# What you should do
Reproduce exactly, and only, the lines below from the one containing "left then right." through the one containing "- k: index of".

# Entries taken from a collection
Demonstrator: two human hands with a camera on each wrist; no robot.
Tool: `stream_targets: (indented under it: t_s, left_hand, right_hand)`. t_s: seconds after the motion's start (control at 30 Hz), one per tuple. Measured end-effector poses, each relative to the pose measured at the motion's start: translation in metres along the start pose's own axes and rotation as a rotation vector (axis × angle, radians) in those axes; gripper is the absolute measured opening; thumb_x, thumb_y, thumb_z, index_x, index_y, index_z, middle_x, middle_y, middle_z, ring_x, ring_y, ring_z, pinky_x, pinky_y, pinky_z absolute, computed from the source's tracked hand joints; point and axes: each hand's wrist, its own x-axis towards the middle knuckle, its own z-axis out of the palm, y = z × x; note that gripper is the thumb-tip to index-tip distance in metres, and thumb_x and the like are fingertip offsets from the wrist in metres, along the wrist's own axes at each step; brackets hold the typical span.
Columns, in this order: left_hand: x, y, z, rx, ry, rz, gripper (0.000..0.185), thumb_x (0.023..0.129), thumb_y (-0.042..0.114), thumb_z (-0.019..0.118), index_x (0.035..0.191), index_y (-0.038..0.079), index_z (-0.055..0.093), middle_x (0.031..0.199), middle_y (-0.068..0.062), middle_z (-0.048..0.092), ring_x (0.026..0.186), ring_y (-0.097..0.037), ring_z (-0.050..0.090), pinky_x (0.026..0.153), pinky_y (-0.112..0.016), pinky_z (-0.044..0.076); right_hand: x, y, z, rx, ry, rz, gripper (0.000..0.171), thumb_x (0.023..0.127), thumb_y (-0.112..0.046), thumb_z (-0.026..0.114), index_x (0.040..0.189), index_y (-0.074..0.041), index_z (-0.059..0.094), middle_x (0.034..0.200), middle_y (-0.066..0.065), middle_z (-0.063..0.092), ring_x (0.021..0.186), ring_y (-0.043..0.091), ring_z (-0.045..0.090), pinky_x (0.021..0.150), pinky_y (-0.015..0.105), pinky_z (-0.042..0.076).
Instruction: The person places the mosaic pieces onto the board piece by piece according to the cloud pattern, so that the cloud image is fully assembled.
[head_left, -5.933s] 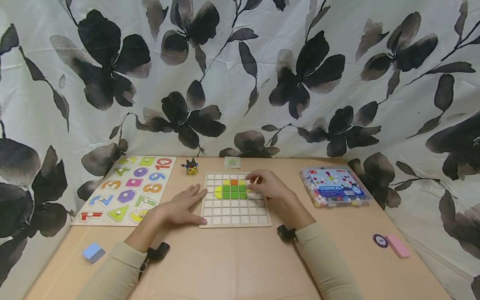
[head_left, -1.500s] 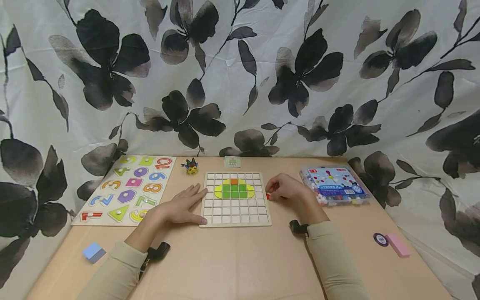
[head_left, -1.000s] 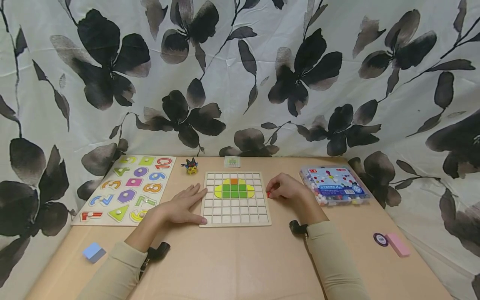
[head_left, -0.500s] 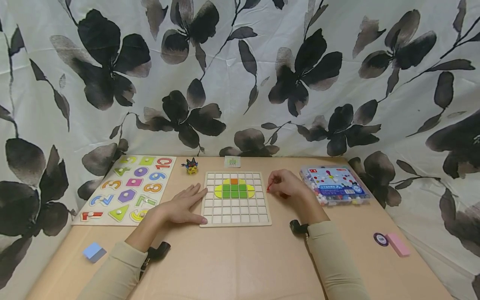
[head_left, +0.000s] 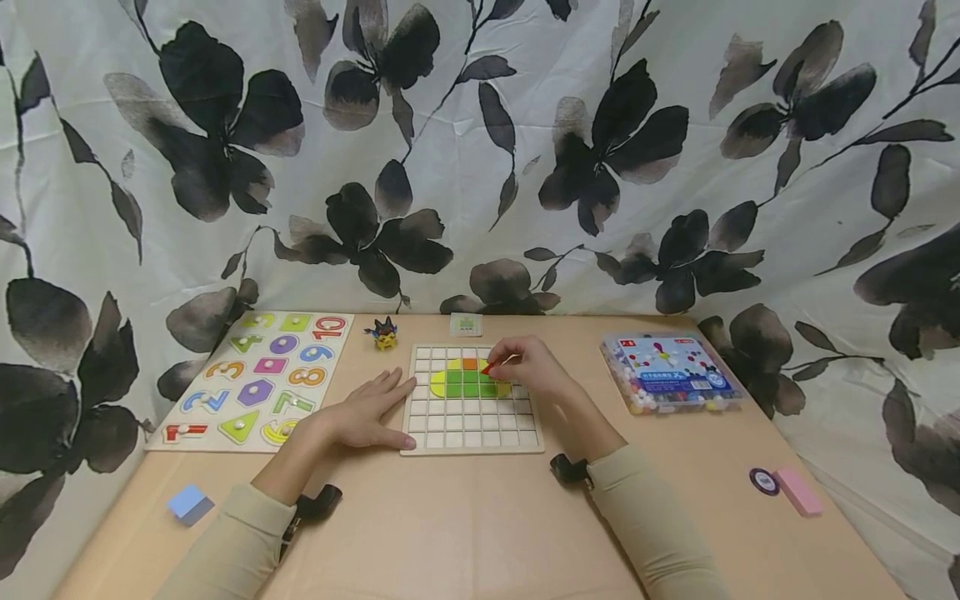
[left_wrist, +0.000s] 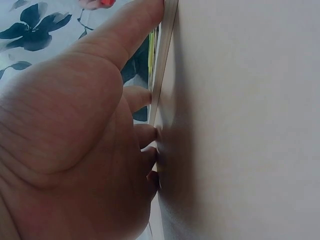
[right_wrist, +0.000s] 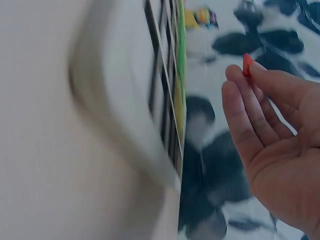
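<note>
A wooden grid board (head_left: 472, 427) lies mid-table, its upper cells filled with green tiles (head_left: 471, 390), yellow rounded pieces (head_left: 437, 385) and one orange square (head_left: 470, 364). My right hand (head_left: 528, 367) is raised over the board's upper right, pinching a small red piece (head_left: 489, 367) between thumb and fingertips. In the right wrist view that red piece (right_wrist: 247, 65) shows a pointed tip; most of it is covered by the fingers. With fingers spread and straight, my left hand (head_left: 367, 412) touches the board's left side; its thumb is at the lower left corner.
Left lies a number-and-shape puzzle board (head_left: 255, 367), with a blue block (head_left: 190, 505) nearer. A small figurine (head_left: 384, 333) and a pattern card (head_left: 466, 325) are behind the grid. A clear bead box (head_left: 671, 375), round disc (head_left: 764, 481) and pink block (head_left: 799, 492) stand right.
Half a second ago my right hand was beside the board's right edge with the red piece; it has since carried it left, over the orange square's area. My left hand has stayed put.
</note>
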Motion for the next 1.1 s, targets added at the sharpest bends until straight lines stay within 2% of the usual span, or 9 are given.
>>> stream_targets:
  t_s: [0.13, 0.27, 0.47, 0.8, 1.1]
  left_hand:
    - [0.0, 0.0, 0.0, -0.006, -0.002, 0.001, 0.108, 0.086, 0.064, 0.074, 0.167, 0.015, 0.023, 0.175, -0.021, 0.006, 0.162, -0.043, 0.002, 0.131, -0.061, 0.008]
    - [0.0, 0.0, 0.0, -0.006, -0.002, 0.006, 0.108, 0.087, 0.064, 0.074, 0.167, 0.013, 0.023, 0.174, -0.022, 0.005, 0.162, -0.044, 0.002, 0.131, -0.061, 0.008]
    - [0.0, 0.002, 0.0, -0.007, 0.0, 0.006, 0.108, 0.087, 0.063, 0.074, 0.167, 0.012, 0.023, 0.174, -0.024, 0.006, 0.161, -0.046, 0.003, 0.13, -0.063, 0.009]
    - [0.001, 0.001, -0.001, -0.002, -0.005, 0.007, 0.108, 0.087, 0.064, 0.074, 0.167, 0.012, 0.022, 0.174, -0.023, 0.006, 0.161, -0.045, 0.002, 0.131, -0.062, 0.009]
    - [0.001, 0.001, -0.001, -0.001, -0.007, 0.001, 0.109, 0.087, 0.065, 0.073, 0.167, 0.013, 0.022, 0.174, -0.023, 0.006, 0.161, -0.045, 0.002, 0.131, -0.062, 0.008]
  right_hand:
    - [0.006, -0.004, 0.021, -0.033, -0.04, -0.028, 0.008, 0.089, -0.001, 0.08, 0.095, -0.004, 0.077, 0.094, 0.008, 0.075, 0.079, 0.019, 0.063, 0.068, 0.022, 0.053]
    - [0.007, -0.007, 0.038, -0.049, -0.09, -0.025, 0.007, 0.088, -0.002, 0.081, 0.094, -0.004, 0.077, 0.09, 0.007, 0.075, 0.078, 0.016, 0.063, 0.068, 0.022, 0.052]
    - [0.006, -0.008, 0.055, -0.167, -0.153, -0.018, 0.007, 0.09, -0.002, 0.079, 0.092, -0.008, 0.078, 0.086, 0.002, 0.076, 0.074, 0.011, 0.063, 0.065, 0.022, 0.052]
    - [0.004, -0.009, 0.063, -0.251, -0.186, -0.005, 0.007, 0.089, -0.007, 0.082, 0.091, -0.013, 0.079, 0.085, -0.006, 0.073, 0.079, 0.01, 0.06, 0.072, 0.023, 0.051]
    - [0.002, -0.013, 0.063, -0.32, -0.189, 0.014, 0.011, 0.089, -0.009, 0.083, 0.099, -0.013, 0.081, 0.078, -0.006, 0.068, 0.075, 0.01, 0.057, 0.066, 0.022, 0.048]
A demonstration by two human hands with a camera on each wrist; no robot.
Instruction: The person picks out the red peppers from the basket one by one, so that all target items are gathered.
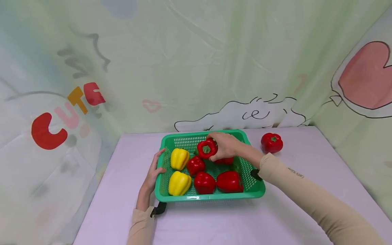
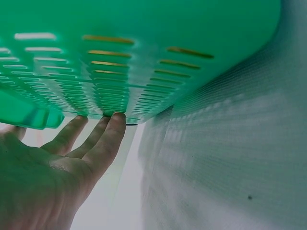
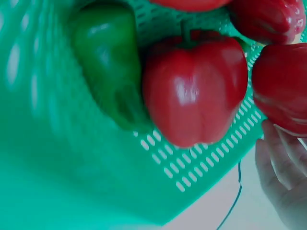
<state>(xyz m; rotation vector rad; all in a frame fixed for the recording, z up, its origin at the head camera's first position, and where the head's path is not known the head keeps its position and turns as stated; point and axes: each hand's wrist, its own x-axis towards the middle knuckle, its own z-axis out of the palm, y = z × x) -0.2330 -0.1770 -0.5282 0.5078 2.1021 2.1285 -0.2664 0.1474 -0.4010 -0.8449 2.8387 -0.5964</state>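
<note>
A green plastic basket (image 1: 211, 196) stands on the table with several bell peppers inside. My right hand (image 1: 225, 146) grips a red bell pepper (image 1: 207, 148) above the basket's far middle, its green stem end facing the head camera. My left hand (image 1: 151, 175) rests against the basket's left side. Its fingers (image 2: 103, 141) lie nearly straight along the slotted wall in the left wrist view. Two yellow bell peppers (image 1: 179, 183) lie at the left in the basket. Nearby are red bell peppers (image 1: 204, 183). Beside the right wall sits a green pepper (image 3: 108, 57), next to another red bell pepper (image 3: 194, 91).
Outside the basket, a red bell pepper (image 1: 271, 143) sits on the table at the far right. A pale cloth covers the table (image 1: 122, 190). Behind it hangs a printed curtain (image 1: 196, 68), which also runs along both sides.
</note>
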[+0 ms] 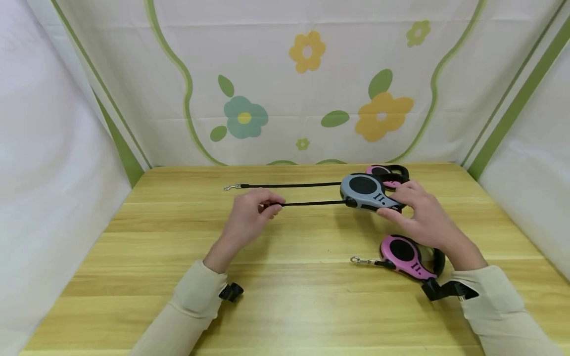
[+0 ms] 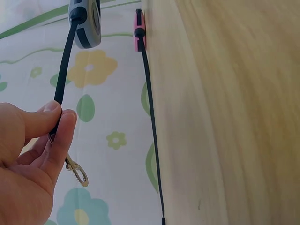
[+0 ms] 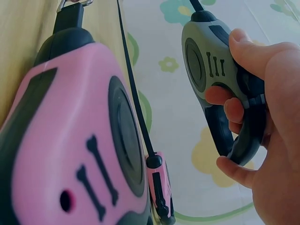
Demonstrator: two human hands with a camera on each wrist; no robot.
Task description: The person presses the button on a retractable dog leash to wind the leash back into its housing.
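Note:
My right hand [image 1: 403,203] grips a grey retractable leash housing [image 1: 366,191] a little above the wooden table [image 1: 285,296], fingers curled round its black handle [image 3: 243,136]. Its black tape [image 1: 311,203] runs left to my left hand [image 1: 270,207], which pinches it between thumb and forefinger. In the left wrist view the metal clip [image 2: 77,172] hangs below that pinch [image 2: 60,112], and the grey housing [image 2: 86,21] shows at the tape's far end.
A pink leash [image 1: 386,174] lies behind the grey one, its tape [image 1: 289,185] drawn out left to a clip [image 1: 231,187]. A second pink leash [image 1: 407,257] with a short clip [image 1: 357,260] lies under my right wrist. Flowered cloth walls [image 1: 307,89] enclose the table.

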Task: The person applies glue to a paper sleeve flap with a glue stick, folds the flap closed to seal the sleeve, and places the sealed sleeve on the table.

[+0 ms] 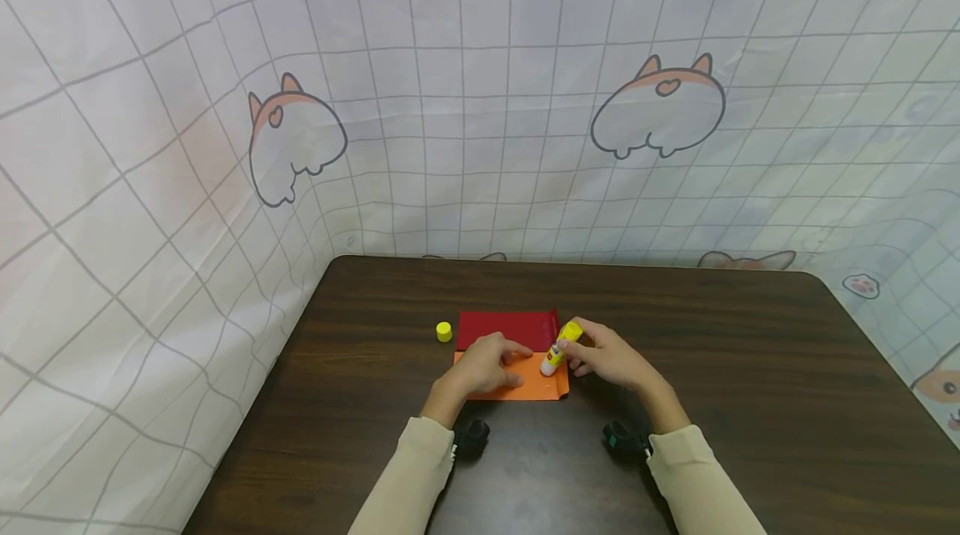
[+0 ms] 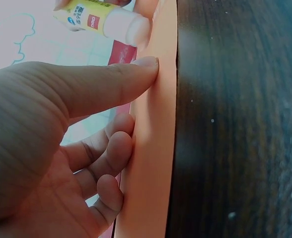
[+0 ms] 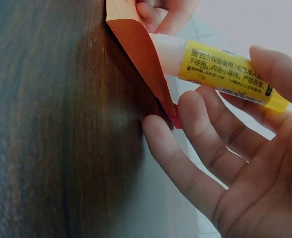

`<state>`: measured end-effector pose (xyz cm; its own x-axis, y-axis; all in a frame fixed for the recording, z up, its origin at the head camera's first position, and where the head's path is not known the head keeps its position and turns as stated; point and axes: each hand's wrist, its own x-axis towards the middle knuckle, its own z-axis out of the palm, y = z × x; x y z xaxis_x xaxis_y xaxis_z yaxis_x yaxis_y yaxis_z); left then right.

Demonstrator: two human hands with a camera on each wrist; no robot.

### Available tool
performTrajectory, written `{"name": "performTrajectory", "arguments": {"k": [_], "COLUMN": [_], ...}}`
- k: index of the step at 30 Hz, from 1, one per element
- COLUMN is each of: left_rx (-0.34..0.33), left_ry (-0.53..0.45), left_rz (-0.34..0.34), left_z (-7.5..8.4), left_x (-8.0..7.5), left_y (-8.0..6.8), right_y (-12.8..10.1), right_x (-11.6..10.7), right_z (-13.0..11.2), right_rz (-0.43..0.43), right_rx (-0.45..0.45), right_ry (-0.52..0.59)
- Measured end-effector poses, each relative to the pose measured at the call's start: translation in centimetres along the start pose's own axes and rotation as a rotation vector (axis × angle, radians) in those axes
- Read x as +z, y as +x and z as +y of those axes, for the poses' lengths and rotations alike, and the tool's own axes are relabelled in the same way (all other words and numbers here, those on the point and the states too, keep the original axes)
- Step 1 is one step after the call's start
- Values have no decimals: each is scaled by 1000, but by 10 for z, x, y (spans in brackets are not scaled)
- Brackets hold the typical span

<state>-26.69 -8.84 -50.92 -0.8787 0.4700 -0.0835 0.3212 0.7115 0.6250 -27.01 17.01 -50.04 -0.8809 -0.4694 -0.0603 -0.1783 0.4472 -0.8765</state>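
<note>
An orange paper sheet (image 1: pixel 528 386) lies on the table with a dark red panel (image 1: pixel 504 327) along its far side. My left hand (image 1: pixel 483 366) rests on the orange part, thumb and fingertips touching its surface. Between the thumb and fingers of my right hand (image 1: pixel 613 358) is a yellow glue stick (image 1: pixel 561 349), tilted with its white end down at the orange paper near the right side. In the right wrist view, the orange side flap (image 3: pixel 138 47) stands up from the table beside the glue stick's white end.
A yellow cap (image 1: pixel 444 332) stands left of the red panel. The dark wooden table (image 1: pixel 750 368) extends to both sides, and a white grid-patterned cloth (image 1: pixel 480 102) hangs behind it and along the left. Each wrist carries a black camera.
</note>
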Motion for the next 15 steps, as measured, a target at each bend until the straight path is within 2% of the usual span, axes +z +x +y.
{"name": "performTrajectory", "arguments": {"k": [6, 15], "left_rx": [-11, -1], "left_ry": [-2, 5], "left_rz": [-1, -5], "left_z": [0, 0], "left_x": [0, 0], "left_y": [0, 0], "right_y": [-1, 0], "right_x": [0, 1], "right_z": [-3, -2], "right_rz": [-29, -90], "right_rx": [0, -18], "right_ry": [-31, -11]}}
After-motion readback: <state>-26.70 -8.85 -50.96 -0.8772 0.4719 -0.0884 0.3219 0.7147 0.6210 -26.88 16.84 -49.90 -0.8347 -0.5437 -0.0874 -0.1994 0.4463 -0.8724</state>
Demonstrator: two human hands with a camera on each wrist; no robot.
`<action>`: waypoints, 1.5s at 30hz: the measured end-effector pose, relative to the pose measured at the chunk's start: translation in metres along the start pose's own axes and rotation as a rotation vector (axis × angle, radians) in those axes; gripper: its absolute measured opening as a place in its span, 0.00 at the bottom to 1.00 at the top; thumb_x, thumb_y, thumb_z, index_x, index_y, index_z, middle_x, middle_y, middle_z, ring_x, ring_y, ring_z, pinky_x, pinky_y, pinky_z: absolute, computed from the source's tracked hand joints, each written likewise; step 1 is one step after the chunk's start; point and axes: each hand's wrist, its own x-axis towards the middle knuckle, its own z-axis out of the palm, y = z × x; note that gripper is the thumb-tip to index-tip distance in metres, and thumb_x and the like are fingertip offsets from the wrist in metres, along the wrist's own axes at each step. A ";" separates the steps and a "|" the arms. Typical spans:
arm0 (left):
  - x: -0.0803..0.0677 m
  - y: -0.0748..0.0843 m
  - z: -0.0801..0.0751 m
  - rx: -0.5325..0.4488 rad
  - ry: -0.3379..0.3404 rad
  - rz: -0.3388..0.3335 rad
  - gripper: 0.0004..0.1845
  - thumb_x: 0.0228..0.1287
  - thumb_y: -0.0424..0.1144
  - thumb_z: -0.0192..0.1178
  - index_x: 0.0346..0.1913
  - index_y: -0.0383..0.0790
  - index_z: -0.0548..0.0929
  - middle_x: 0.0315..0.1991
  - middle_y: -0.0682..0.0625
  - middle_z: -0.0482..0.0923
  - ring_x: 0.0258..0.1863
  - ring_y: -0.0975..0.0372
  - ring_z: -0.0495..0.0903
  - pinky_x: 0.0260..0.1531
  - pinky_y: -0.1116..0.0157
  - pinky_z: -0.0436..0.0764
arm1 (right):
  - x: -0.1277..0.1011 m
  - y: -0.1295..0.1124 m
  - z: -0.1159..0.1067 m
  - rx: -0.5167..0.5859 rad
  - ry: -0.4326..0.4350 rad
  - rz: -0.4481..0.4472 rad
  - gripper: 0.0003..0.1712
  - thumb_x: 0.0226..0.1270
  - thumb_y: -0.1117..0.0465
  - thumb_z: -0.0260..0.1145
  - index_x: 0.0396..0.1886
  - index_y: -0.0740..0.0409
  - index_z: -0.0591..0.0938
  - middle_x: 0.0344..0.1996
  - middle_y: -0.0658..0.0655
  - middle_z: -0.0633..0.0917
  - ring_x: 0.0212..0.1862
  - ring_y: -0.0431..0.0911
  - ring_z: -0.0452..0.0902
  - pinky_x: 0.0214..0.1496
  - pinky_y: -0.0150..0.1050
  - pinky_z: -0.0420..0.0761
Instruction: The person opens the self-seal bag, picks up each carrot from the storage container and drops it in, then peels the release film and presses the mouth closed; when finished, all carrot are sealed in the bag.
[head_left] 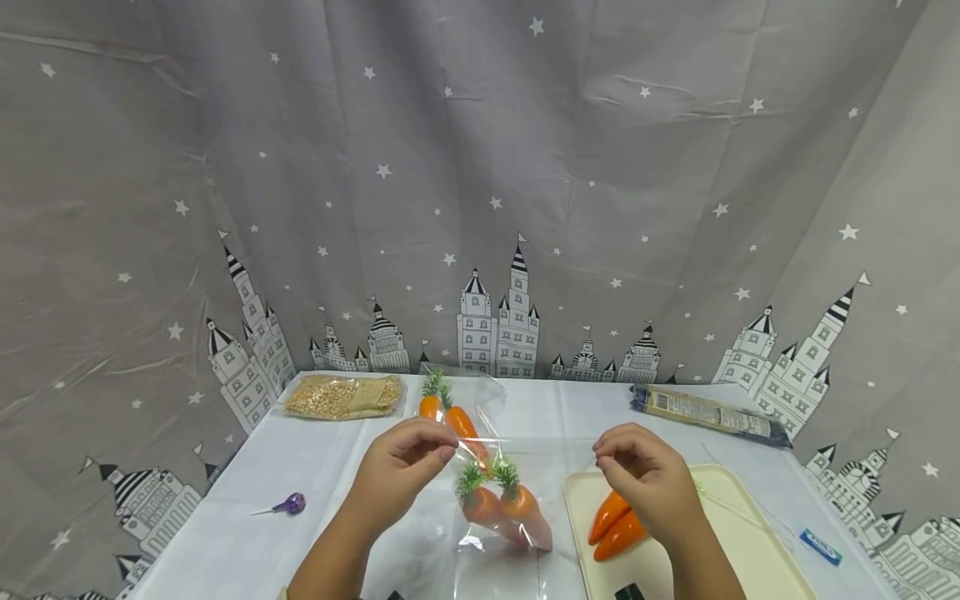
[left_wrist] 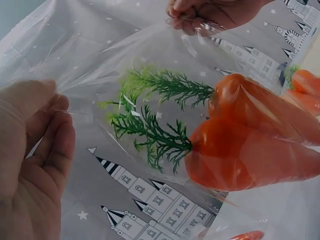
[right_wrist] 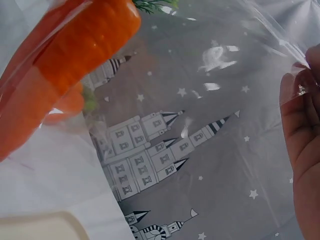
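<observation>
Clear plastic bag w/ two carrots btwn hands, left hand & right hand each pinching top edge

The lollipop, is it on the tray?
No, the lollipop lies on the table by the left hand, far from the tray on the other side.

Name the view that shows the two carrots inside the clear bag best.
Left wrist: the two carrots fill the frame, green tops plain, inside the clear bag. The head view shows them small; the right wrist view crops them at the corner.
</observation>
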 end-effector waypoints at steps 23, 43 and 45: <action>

# Solution to this problem
`<state>`: measured end-effector pose (xyz cm; its own x-axis, y-axis; all in a frame fixed for the recording, z up, its origin at the head camera's first position, and where the head's path is not known the head keeps its position and turns as stated; point and axes: each hand's wrist, its own x-axis towards the middle knuckle, its own z-axis out of the palm, y = z × x; x y z xaxis_x xaxis_y xaxis_z yaxis_x yaxis_y yaxis_z); left then right.

Demonstrator: two human hands with a camera on each wrist; no robot.

### Available tool
performTrajectory, written `{"name": "performTrajectory", "arguments": {"k": [_], "COLUMN": [_], ...}}`
- k: index of the step at 30 Hz, from 1, one per element

The exercise is done; no more work remains.